Work instruction
Produce word for word the lines of the data below running from the one that has "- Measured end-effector" to the one that has "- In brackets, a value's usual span", inclusive, and no others.

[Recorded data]
━━━━━━━━━━━━━━━━━━━━━━━━━━━━━━
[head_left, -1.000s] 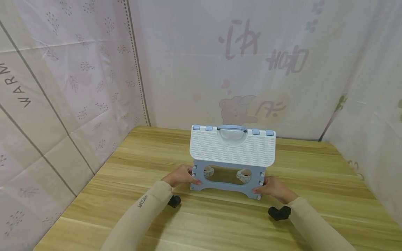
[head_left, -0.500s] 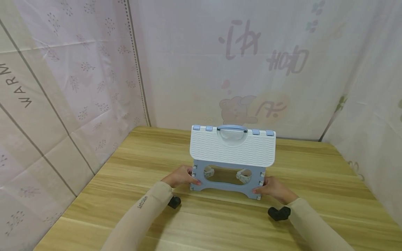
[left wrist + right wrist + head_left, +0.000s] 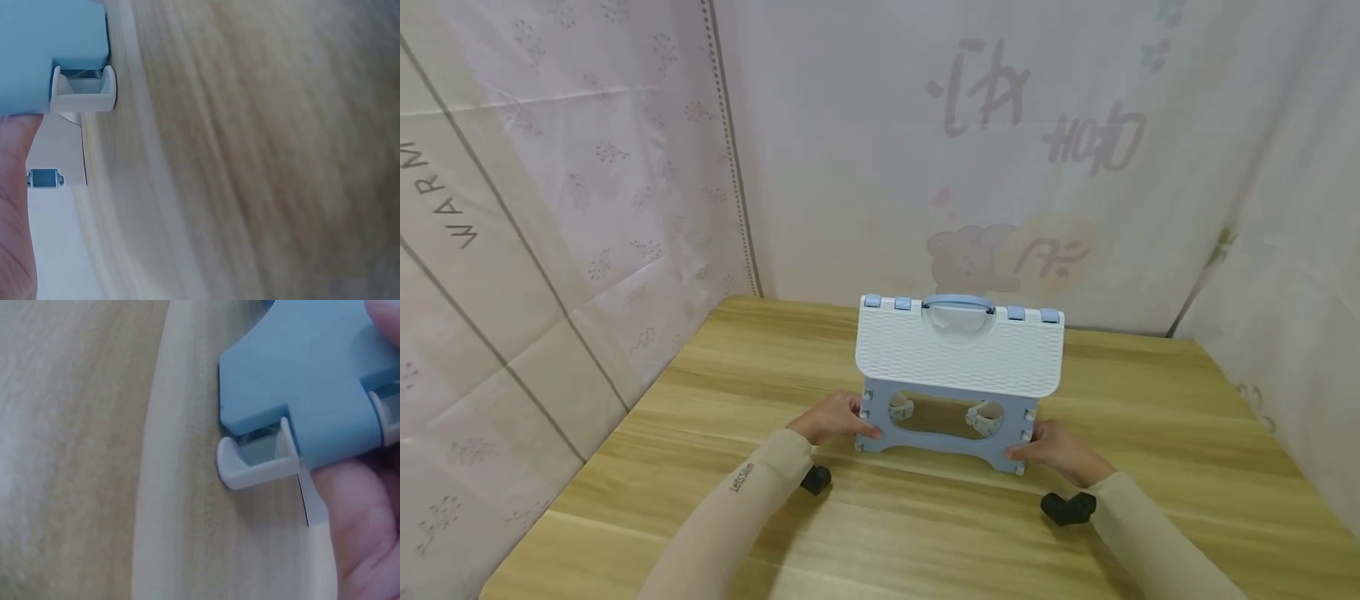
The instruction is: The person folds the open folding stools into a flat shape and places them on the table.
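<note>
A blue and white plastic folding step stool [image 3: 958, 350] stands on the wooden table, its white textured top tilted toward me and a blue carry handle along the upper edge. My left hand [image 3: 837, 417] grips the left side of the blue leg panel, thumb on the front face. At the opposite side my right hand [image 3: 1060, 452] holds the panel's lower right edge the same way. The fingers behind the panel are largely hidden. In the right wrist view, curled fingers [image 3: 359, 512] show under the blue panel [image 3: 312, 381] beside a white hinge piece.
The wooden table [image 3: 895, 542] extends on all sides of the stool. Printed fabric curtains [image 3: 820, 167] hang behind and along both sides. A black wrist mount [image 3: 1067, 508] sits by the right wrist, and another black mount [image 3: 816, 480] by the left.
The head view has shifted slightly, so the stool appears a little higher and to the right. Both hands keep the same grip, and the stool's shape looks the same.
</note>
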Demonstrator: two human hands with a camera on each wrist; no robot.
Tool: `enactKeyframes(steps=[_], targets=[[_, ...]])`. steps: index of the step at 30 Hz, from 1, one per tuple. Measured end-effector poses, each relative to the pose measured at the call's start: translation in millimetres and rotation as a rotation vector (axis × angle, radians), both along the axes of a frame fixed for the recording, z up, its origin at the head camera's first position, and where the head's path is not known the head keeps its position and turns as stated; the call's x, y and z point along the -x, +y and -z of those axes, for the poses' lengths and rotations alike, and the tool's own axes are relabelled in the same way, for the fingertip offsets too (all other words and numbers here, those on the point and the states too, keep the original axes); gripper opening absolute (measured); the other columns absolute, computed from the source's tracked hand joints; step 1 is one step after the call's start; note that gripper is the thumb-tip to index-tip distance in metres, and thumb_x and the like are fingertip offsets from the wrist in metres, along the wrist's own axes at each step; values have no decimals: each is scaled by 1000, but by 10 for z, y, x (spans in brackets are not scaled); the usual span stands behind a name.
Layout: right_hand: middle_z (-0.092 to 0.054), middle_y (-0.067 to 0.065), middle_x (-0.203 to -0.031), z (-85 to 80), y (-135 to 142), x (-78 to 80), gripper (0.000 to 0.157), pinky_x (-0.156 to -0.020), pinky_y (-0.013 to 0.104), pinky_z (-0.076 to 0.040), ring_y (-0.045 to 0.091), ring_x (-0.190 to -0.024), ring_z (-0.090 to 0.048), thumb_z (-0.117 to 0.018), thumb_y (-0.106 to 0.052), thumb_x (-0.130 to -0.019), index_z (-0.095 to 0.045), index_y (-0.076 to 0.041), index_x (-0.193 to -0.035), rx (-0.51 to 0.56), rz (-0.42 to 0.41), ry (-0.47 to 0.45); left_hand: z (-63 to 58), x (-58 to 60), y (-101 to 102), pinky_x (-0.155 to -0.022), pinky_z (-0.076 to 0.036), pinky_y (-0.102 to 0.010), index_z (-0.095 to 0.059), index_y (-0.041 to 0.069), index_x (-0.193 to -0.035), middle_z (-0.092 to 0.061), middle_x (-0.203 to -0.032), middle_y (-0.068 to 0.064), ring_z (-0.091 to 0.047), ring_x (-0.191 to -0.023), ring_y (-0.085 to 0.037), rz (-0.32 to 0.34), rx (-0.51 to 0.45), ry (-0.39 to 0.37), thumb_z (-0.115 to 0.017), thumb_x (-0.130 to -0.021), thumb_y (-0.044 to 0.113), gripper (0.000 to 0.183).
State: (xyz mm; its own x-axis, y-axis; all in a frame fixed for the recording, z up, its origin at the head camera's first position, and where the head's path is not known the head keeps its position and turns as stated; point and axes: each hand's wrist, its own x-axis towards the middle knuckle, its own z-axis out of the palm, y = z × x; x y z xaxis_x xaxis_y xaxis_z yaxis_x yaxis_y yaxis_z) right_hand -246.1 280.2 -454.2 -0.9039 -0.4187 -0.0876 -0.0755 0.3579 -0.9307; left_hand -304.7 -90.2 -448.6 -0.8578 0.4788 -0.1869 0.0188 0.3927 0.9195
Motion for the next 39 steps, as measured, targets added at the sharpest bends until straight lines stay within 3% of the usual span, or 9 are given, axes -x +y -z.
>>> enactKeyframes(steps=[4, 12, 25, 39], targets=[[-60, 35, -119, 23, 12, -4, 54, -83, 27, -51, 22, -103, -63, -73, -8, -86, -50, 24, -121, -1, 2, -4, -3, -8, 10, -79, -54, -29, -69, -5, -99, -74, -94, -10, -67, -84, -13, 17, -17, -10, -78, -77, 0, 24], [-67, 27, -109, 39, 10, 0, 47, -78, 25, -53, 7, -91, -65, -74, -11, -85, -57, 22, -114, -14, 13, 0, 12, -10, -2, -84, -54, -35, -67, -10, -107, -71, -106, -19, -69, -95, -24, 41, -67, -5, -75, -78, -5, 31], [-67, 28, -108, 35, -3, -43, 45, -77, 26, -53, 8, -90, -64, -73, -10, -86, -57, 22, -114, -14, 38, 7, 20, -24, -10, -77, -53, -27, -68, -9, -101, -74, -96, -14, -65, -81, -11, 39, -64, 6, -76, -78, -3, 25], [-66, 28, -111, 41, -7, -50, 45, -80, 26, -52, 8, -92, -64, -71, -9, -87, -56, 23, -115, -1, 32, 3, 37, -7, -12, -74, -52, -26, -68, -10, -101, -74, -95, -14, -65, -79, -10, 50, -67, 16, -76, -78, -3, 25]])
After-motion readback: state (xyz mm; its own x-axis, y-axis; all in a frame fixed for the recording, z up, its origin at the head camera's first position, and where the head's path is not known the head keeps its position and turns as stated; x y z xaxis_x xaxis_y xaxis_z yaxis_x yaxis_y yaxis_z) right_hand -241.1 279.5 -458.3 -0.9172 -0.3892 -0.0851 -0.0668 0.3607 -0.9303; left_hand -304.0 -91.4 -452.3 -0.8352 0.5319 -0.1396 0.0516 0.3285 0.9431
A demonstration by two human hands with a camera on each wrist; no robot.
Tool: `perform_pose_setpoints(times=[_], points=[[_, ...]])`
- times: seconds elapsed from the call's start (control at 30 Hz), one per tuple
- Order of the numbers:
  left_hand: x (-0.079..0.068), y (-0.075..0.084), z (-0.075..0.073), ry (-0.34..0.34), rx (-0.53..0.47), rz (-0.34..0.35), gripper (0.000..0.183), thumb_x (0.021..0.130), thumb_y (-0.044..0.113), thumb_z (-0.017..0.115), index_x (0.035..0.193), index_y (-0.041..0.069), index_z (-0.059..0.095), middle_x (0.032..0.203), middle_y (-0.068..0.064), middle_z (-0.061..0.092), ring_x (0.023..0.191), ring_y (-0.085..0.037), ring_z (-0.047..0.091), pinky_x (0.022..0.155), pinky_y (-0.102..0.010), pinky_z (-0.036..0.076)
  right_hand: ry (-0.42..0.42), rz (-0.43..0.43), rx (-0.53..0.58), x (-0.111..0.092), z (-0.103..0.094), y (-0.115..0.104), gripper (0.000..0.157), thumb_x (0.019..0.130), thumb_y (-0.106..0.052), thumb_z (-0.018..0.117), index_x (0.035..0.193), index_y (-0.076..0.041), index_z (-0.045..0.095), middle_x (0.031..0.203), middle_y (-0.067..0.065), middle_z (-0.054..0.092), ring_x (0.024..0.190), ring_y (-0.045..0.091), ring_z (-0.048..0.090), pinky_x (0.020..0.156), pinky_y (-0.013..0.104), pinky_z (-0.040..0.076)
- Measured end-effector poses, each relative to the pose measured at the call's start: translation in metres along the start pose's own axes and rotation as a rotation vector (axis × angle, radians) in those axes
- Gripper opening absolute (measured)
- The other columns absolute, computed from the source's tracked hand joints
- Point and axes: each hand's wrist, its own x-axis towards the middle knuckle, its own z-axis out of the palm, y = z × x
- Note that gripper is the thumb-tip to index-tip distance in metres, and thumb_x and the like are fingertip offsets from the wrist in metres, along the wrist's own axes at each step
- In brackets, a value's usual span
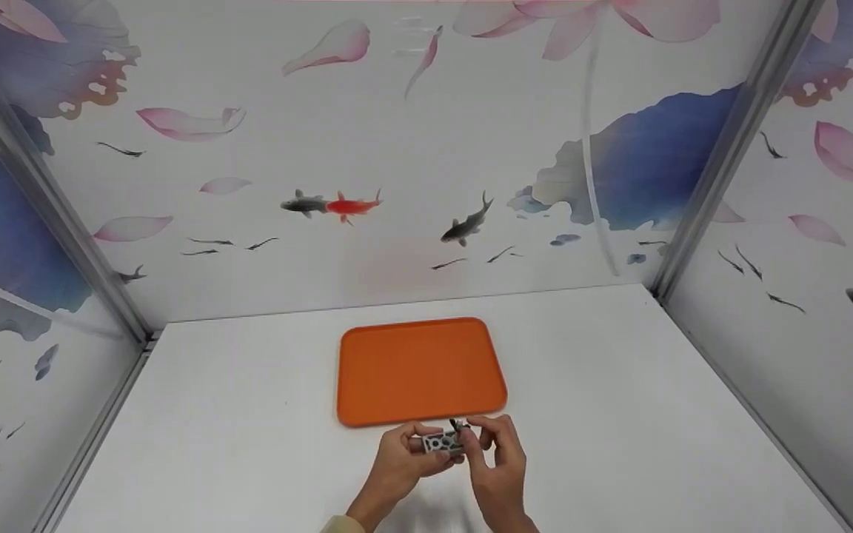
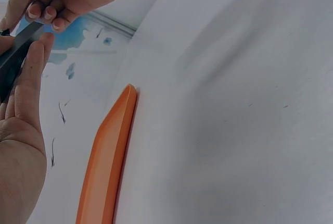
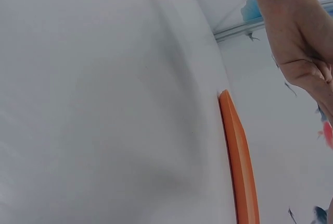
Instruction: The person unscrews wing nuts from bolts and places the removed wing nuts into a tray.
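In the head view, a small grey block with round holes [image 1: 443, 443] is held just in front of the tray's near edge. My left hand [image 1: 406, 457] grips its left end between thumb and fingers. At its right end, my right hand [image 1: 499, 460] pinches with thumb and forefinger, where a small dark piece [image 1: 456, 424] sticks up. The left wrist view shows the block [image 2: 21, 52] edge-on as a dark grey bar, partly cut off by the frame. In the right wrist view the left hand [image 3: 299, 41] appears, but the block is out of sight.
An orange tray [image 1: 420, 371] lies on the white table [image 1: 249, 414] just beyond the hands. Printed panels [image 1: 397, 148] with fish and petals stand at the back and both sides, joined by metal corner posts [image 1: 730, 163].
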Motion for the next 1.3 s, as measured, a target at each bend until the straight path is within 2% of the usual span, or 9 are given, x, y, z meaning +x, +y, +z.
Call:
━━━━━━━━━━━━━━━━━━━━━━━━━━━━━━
Your response
- Measured end-effector poses, each relative to the pose measured at the call's start: translation in metres along the start pose's own axes and rotation as a rotation vector (axis × angle, radians) in those axes
- Gripper opening absolute (measured)
- The other columns absolute, computed from the source's tracked hand joints
- Point and axes: each hand's wrist, its own x-axis towards the middle knuckle, its own z-axis out of the palm, y = z × x
- Note that gripper is the thumb-tip to index-tip distance in metres, and thumb_x and the like are fingertip offsets from the wrist in metres, along the wrist's own axes at each step
- In brackets, a value's usual span

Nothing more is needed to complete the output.